◆ DATASET RECORDS
== Segment start ==
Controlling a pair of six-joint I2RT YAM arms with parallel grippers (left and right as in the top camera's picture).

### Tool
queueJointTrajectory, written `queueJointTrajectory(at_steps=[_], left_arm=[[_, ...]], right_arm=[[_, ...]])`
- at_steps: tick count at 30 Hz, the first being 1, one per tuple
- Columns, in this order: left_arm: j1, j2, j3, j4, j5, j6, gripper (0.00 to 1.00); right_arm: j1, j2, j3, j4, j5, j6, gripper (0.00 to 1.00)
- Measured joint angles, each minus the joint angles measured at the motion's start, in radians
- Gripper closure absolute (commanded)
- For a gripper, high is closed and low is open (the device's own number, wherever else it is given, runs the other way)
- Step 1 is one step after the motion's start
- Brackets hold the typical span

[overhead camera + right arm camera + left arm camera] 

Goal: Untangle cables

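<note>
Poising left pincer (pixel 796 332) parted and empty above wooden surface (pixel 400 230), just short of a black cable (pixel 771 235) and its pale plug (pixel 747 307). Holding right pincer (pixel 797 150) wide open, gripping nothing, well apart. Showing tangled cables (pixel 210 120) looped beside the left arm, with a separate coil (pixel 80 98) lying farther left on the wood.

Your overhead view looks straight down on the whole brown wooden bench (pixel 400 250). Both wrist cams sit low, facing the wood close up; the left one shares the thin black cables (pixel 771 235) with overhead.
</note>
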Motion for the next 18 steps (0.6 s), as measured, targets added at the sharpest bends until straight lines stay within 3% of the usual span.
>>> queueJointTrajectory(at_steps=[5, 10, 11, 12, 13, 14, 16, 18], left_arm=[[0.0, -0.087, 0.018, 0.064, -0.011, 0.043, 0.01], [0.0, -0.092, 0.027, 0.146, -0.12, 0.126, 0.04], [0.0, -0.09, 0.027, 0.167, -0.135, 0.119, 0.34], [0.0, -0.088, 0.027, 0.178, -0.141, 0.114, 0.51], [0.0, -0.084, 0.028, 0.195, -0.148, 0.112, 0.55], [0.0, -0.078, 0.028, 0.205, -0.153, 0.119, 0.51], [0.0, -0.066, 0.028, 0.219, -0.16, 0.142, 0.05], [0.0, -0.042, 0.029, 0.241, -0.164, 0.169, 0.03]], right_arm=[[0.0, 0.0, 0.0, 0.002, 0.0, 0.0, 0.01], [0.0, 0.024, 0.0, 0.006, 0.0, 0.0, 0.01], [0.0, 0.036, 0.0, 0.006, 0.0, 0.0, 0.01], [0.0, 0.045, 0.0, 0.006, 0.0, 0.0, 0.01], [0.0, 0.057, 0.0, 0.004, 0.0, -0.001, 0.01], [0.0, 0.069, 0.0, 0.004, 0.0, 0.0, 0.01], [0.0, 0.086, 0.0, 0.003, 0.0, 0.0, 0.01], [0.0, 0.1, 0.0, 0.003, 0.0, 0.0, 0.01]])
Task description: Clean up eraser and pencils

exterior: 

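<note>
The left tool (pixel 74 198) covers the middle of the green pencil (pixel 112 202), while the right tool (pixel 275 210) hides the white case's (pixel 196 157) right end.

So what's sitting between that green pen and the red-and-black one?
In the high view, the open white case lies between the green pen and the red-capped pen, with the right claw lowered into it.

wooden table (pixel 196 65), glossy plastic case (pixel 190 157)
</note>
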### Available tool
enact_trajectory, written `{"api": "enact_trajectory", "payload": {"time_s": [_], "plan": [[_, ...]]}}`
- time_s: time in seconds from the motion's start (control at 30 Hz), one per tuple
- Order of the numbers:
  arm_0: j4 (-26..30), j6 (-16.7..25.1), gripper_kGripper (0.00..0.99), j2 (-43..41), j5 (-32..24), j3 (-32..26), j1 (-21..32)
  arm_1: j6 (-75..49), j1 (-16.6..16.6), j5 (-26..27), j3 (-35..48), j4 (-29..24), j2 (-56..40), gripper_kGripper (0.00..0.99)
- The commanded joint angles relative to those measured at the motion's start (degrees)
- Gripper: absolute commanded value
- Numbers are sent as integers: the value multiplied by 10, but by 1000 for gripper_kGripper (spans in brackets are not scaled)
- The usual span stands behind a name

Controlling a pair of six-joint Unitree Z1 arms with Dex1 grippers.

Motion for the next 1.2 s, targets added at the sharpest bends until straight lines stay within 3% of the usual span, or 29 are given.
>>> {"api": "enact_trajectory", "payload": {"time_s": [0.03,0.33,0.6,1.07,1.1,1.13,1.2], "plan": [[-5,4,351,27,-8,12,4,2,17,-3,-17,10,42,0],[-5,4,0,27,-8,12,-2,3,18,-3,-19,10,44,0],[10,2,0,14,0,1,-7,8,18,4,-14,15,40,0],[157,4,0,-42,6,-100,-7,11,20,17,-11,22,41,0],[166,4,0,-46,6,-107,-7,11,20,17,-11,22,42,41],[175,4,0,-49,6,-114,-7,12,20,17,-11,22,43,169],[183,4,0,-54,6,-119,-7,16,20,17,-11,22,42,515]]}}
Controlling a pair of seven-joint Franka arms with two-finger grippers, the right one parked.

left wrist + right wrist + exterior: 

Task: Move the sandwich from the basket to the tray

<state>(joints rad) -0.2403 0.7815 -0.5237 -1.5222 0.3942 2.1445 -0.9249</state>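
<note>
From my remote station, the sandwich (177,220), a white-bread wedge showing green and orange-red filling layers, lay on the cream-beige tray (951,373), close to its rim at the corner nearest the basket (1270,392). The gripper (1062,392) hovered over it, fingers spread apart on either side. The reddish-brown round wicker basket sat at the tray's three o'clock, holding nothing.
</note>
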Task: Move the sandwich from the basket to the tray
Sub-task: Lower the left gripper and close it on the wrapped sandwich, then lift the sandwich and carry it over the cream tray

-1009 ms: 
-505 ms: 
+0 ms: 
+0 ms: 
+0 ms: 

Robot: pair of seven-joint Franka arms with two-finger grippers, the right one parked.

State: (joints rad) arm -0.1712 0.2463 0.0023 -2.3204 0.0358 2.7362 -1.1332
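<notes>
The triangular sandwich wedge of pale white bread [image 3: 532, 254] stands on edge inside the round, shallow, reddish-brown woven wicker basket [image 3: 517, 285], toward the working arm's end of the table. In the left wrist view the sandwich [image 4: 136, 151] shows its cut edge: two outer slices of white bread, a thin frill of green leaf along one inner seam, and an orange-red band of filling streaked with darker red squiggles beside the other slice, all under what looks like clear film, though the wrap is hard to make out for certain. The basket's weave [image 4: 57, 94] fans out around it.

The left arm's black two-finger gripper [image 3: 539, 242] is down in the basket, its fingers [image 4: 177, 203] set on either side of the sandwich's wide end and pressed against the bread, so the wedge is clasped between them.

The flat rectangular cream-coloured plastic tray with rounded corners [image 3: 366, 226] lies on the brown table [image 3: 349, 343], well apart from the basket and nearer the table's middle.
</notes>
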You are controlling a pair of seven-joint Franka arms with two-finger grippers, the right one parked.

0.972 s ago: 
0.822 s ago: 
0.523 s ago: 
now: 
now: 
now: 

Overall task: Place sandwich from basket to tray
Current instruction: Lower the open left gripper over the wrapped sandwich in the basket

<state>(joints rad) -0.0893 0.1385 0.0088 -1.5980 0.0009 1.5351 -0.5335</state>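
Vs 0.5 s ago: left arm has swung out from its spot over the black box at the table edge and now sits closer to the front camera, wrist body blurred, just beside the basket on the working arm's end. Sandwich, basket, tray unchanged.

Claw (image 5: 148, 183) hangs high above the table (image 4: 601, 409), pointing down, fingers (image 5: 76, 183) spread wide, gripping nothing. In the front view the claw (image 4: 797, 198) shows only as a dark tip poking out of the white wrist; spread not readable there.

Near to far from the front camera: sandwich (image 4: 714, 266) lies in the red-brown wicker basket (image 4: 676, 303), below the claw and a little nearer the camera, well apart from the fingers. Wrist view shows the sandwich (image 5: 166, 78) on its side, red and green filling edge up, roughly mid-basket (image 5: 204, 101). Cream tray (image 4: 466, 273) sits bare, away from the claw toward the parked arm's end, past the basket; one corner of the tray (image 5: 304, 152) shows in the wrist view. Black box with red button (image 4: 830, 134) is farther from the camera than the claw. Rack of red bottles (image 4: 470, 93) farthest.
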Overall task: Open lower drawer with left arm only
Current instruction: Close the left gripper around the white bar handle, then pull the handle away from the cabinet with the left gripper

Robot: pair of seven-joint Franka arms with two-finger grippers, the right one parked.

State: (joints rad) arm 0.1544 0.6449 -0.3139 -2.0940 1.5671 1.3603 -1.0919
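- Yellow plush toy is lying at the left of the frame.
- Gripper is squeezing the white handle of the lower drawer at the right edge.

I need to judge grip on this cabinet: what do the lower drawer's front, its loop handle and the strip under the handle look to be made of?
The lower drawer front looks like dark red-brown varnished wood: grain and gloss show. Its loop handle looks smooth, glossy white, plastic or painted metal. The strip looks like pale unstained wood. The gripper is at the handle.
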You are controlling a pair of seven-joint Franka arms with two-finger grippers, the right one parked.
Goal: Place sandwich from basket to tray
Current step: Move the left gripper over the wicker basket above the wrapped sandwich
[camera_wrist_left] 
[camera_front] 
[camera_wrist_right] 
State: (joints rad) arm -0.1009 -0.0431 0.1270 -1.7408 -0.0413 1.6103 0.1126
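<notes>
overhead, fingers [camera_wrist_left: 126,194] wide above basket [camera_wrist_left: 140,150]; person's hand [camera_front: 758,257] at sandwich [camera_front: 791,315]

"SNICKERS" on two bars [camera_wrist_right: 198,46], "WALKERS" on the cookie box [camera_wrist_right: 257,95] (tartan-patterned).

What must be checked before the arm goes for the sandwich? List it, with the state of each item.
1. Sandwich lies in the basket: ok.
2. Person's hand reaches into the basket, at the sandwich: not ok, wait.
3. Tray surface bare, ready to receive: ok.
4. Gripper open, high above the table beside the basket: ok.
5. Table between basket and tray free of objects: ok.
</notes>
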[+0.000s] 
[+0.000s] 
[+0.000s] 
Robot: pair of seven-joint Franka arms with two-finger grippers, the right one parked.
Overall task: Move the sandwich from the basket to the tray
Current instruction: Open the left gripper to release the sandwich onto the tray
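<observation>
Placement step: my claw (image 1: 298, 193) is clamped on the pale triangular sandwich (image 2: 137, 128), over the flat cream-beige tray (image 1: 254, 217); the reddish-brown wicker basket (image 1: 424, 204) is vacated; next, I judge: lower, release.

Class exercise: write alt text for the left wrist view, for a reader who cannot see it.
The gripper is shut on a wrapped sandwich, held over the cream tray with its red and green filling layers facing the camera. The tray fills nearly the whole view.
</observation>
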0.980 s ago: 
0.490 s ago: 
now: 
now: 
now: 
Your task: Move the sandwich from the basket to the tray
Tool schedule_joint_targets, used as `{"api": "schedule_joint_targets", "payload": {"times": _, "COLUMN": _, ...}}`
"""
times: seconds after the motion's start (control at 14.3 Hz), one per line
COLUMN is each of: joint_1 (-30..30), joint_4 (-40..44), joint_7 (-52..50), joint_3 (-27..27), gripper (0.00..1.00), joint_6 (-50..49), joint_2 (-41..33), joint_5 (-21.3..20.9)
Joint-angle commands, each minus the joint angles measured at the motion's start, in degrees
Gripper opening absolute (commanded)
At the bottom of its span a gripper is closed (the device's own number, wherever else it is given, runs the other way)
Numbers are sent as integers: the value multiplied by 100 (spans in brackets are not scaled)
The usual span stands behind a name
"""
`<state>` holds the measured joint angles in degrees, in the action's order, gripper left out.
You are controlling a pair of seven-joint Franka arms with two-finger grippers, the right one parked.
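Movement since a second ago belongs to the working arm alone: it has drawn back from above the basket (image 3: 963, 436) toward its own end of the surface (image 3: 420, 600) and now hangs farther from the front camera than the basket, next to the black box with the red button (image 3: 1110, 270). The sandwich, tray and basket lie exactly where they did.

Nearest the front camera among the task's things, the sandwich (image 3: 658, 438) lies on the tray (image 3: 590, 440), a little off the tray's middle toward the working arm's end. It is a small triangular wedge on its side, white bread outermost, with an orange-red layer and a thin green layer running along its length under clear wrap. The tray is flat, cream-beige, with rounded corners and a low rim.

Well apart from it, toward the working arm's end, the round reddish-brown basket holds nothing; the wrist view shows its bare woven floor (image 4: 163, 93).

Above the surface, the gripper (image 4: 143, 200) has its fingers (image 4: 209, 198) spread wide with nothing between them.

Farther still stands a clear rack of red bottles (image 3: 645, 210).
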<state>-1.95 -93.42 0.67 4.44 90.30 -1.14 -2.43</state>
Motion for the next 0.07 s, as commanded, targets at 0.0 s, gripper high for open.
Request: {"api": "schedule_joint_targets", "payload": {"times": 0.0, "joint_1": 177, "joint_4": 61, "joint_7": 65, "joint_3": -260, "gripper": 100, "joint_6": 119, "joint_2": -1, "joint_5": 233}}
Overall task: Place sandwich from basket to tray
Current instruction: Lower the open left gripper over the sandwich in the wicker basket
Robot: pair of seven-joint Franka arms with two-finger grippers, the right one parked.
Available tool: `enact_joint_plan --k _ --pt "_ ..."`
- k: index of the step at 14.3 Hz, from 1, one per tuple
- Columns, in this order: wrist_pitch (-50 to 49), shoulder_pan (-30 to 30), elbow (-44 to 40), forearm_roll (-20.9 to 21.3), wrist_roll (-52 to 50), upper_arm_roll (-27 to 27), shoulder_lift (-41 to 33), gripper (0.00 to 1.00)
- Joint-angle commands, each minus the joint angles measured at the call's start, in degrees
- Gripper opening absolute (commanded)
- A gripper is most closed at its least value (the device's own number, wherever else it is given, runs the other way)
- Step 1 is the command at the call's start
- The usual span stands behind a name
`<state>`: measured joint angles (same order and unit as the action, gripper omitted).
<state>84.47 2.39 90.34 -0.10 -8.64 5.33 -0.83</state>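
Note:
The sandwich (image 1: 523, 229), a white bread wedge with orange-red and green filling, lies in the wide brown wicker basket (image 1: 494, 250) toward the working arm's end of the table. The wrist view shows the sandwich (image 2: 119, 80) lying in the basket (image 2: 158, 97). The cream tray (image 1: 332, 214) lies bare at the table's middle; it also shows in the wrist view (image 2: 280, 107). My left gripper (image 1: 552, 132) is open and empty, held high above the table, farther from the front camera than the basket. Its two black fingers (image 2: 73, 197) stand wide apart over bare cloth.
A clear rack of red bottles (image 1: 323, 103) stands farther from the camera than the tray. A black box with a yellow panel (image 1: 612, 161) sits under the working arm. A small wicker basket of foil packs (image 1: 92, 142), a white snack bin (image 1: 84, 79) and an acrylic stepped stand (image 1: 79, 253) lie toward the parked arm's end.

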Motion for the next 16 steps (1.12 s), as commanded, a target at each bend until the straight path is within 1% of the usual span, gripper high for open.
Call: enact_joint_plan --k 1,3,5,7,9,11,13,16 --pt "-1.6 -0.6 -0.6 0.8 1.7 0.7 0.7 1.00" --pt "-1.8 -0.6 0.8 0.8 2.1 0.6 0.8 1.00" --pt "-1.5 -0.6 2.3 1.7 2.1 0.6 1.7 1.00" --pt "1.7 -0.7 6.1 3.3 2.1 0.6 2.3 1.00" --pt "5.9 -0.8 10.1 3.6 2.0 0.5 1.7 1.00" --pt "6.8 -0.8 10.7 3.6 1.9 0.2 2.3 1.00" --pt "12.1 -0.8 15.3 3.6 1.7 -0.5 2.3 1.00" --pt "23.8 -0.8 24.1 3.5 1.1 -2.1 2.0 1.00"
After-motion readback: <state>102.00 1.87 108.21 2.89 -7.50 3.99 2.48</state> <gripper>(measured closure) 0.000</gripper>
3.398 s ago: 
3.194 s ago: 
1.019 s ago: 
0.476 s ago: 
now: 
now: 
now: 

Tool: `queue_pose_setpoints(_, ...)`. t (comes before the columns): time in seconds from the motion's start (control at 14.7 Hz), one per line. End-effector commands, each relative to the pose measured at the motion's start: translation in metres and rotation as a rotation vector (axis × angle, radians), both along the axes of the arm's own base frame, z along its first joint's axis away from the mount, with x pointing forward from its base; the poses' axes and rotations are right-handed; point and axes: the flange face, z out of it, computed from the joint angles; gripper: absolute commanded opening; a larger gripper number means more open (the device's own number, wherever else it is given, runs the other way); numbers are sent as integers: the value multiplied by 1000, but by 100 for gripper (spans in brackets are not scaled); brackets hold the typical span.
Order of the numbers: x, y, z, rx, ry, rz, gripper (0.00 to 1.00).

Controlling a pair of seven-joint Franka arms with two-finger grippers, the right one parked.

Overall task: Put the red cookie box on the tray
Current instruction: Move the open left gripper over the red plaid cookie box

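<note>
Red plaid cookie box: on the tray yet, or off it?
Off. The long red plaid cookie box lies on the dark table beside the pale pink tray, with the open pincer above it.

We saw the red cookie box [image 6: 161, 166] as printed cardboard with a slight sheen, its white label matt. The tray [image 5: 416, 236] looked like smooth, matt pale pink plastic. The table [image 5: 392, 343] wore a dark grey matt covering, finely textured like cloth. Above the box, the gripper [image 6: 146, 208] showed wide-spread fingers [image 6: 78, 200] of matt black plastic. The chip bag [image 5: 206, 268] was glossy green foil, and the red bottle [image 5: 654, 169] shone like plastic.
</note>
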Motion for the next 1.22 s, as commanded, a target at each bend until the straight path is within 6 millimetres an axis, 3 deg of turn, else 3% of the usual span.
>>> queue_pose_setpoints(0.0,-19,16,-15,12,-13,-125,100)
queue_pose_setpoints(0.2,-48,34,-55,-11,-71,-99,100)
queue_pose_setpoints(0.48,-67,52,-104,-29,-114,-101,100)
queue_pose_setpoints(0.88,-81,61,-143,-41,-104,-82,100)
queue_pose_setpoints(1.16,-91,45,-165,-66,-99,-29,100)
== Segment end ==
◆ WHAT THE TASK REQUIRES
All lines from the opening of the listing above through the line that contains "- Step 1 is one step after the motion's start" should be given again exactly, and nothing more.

◆ FINISHED EXERCISE
Controlling a pair of six-joint I2RT YAM arms with parallel grippers (left and right as in the top camera's picture).

### Tool
queueJointTrajectory, written `queueJointTrajectory(at_steps=[_], left_arm=[[_, ...]], right_arm=[[_, ...]])`
- at_steps: tick count at 30 Hz, the first being 1, one per tuple
- Columns, in this order: left_arm: j1, j2, j3, j4, j5, j6, gripper (0.00 to 1.00); right_arm: j1, j2, j3, j4, j5, j6, gripper (0.00 to 1.00)
- Measured joint angles, each minus the joint angles measured at the motion's start, in radians
- Gripper closure absolute (commanded)
- For a gripper, high is closed and low is open (the device's own number, wherever else it is given, runs the other way)
- Step 1 is one step after the motion's start

This exercise has been worked through to completion.